Spark UI and Resource Manager (YARN)

Spark UI: Displays details of currently executed jobs, stages, and tasks. It also shows the number of executors allocated and their details.
History Server: Stores detailed information of completed Spark applications but only once the application terminates with spark.stop().
Resource Manager (YARN): A central component in Spark's resource management, ensuring resources are allocated properly. You can access the Resource Manager through a proxy setup, using tools like Cygwin on Windows or the Terminal on MAC.

Caching and Persisting Data

Caching: In Spark, caching is used to store data in memory to speed up repeated access to it. For example, if a DataFrame is used multiple times, caching helps by avoiding the need to recompute it from scratch each time.
- RDDs: Cache by default in memory.
- DataFrames: By default, cache in memory but can spill to disk if necessary.
- Why Cache: Improves performance by reducing the need to recompute or reload data multiple times.
- Lazy Cache: The cache operation doesn't happen immediately. It occurs only when an action (like .count()) is triggered.
- Unpersist: Removes cached data from memory or disk.

Storage Levels

Cache vs Persist: Cache is limited to in-memory or disk storage, while persist allows for more flexibility in specifying storage levels, such as MEMORY_AND_DISK or DISK_ONLY.
- Persist Storage Levels:
  - MEMORY_ONLY: Stores the data in memory.
  - MEMORY_AND_DISK: Stores the data in both memory and disk, if needed.
  - DISK_ONLY: Stores the data only on disk.
  - Off-Heap Storage: Data is stored outside of the JVM heap memory.
- Unpersisting: Clears cached data, which can be done for specific tables or all cached data.

Optimizations and Best Practices

Predicate Pushdown: Applies filters earlier in the query execution, reducing the amount of data Spark needs to process.
Locality Levels: Data locality in Spark affects performance. NODE_LOCAL uses local disk, while PROCESS_LOCAL works with in-memory data.
Dynamic Allocation: The number of executors is dynamically adjusted based on job requirements, improving resource utilization and speeding up job execution.

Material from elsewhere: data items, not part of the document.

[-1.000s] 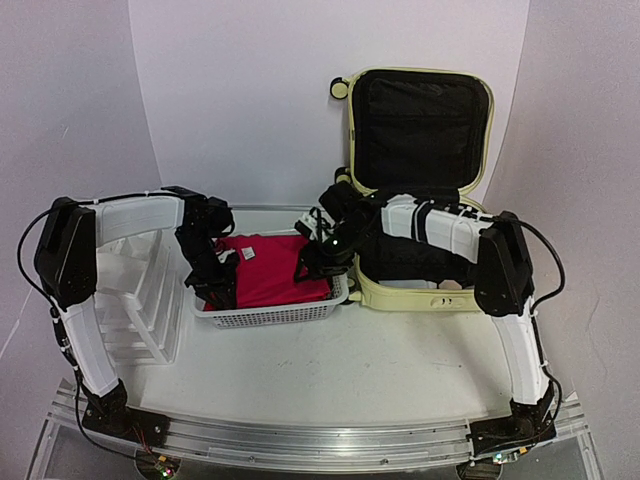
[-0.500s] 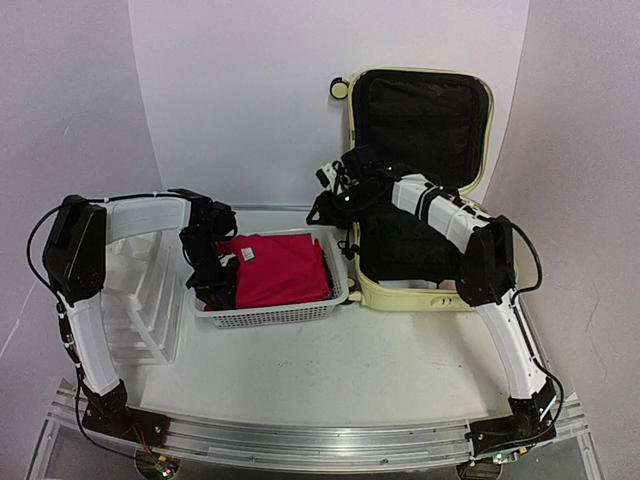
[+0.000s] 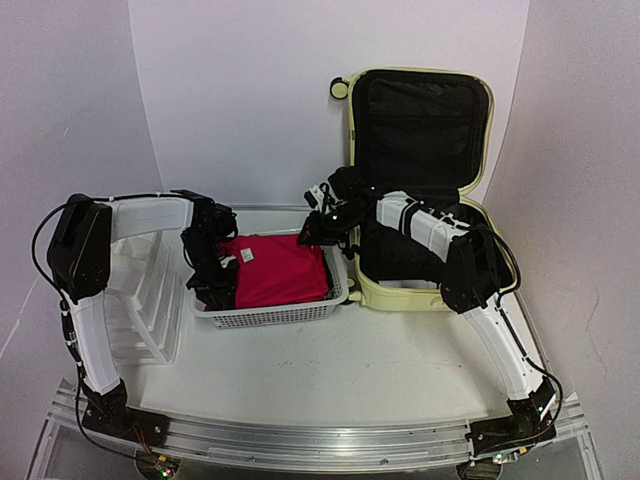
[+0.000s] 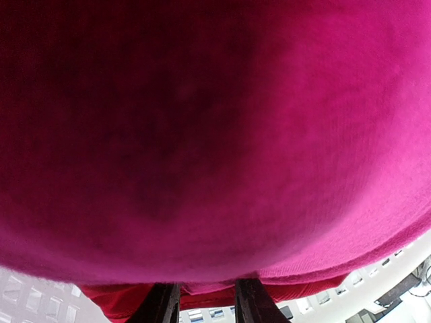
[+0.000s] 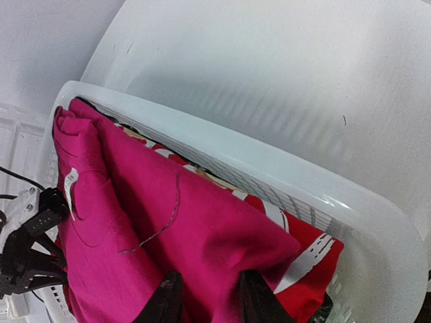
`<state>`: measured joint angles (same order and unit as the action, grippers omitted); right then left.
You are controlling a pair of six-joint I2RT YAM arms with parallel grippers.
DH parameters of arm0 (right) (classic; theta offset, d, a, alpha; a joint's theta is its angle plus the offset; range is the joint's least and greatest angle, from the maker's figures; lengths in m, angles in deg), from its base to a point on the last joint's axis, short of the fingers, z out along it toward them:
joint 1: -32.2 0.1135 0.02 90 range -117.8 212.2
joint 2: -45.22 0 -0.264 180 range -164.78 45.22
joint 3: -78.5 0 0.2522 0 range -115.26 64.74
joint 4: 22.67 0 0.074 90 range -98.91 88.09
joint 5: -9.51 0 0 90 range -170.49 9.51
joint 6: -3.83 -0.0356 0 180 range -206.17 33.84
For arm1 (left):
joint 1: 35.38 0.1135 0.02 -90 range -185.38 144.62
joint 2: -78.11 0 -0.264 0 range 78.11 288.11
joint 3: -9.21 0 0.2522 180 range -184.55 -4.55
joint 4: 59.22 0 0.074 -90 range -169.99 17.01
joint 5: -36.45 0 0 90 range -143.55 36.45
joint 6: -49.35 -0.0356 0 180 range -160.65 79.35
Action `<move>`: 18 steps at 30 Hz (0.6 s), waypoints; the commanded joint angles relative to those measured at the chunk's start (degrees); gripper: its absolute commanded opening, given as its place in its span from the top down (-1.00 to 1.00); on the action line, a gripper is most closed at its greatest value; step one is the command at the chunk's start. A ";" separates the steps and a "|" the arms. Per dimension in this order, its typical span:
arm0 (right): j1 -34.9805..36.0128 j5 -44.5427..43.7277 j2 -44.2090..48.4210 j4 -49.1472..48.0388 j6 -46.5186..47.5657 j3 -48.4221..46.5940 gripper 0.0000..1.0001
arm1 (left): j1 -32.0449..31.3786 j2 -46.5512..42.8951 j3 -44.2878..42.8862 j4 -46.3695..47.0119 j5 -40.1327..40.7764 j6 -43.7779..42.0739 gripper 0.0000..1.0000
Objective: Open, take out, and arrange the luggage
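White counter (image 3: 330,370) up front, and on it the white mesh basket (image 3: 270,316) with a magenta garment (image 3: 275,270) folded inside. Left end effector (image 4: 202,306) works the basket's left end, narrowed onto the cloth, which drapes over its lens. Right end effector (image 5: 209,299) is at the basket's far right corner, fingers pinched on a fold. Just right of the basket, the luggage (image 3: 420,130) lies open, lid upright. Stiff, smooth shell on wheels, likely to roll; I'd grip its rim.
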<state>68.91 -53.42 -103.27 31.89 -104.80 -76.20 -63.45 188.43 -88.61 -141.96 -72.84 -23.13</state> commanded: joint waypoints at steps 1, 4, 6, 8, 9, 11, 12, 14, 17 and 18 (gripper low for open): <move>0.74 3.07 0.96 -5.30 -1.78 -0.50 0.33 | 0.13 2.92 -0.32 -3.19 1.85 -2.12 0.42; 0.78 5.60 2.57 -4.41 -0.51 1.51 0.27 | 0.13 3.24 -0.58 -3.30 1.48 -2.38 0.42; 0.69 0.27 7.34 -3.17 0.86 5.89 -0.06 | 0.13 3.04 -0.46 -3.22 1.78 -2.05 0.42; 0.50 -4.72 9.79 1.02 3.51 5.82 -0.18 | 0.13 3.03 -0.25 -3.15 1.68 -1.88 0.42; 0.49 -5.38 10.43 2.09 4.56 4.92 -0.22 | 0.13 3.11 -0.16 -3.11 1.62 -1.87 0.42; 0.39 -3.54 11.23 3.15 4.77 4.08 -0.25 | 0.13 3.25 -0.10 -3.13 1.41 -2.04 0.42; 0.46 -1.86 11.24 2.96 4.26 3.80 -0.25 | 0.13 3.17 -0.14 -3.16 1.30 -2.05 0.42; 0.81 1.61 10.05 1.76 2.47 2.86 -0.25 | 0.12 3.08 -0.12 -3.15 1.24 -2.05 0.42; 1.16 6.79 5.46 0.46 -0.72 -2.33 -0.22 | 0.13 3.05 -0.30 -3.13 1.18 -2.05 0.42; 1.27 7.88 3.86 -0.14 -2.03 -3.98 -0.21 | 0.13 2.96 -0.32 -3.13 1.15 -2.05 0.42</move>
<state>69.54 -51.91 -96.62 34.18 -103.14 -73.19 -63.34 189.50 -89.22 -142.44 -72.92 -24.35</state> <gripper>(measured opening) 0.616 0.290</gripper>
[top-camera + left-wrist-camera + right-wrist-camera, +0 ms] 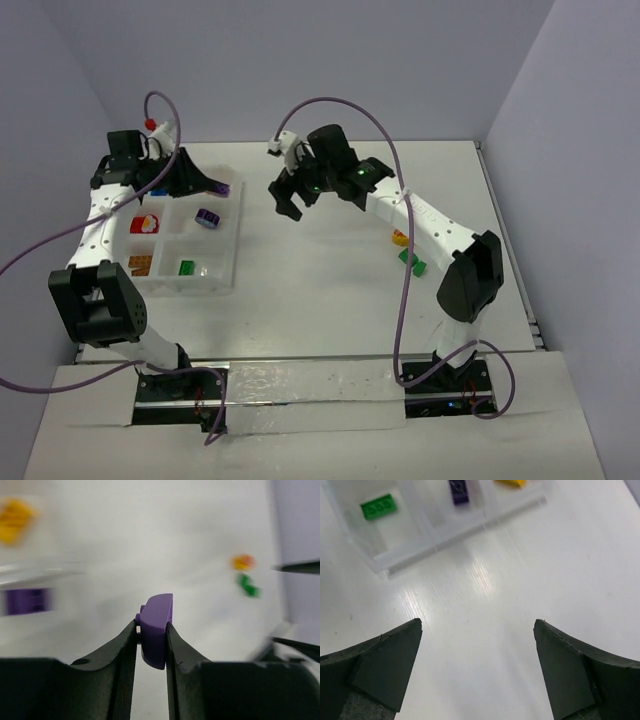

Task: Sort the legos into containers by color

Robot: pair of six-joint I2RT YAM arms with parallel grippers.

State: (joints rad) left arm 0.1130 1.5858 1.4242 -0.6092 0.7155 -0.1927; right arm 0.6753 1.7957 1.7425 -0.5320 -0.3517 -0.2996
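Left gripper is closed tight on a purple piece. The piece stands upright between the two fingers, with its long side along them and its rounded end pointing away from the wrist. Seen from above, this gripper hangs over the far right part of the tray, above a compartment of the far row. The compartment where a purple brick already lies is the next one toward the robot's base, just beside it. So I judge that the coming move is a short pull back to the near side and then an opening of the fingers. In the left wrist view the same purple brick appears at the left and blurred, so the exact offset I cannot tell. The left arm is clearly the nearer one to this compartment. The right gripper has its fingers wide apart and holds nothing; it hovers above the bare table, beside the right wall of the tray. A yellow lego and green legos lie loose near the right forearm, well apart from its fingertips.
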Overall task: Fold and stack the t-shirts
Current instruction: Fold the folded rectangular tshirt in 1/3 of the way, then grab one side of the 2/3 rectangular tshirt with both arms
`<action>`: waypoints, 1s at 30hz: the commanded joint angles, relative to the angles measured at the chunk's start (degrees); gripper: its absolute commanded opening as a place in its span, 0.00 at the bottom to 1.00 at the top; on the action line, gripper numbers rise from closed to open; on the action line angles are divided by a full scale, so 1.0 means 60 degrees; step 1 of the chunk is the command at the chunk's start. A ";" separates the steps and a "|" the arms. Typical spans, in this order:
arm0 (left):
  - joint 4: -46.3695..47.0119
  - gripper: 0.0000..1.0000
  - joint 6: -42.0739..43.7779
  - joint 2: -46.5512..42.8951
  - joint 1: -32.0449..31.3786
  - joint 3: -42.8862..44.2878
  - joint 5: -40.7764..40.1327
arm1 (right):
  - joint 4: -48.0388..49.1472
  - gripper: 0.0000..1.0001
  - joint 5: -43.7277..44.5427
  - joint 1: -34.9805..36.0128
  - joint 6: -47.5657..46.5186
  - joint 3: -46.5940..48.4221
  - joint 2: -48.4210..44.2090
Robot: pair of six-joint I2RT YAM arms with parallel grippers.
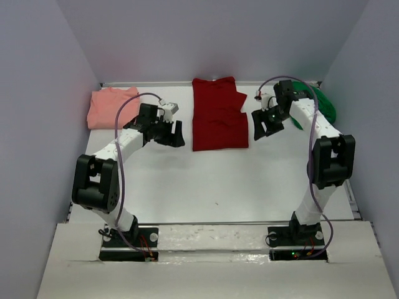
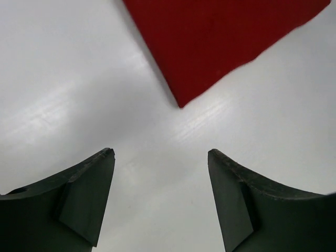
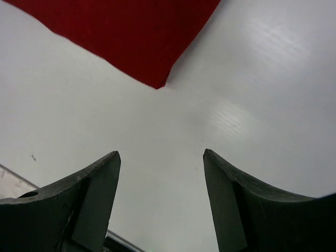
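The white table [image 1: 206, 180] was seen bearing all three shirts along its far side. The dark red t-shirt [image 1: 215, 121] was laid flat, folded into a rough rectangle of plain, smooth cloth with a stepped edge on its right side. To its left, well apart, the salmon-pink t-shirt [image 1: 109, 107] was folded into a smaller, softer-edged block. To the right of the red shirt, the bright green t-shirt [image 1: 325, 103] was seen bunched and partly hidden by the right arm. The left gripper [image 2: 160, 155] was released, with nothing between its jaws, just beside the red shirt's near left corner. The right gripper [image 3: 161, 155] was likewise spread and empty, just beside its near right corner.
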 commanded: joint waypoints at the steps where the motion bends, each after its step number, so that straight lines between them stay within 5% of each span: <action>1: 0.0127 0.80 -0.0326 0.0113 0.0156 -0.0819 0.1764 | 0.0023 0.70 -0.0964 -0.0058 0.0294 -0.0915 0.0346; 16: -0.0064 0.73 -0.0355 0.3130 0.0230 0.0527 0.2380 | 0.0214 0.69 -0.1887 -0.0058 0.0295 -0.0127 0.2528; 23: 0.0302 0.57 -0.1042 0.4127 0.0244 0.1113 0.2995 | 0.0317 0.70 -0.2078 -0.0058 0.0383 0.0620 0.3305; 30: 0.0611 0.55 -0.1336 0.4625 0.0259 0.1494 0.3449 | 0.0317 0.70 -0.2225 -0.0058 0.0426 0.1382 0.4052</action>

External Spark Tables and Data Formats

External Tables: You can create Spark tables that are external to Spark, meaning the data is managed outside of Spark (like in HDFS or a database). Caching for external tables needs manual refresh using spark.sql("refresh table <table-name>") when the backend data changes.
File Formats:
- Row-based (CSV, Avro): Scans all data, even if only a few columns are needed.
- Columnar (Parquet, ORC): Only scans the necessary columns, offering better performance and space optimization.

Example Use-Cases:

Caching:
- Use orders_df.cache() for frequently used data.
- Use orders_df.unpersist() to remove cached data when no longer needed.
Persisting:
- Example: orders_df.persist(StorageLevel.MEMORY_AND_DISK) for data that doesn’t fit in memory but needs to be reused.

This document covers important concepts for improving Spark application performance, data caching, and managing memory effectively for large datasets.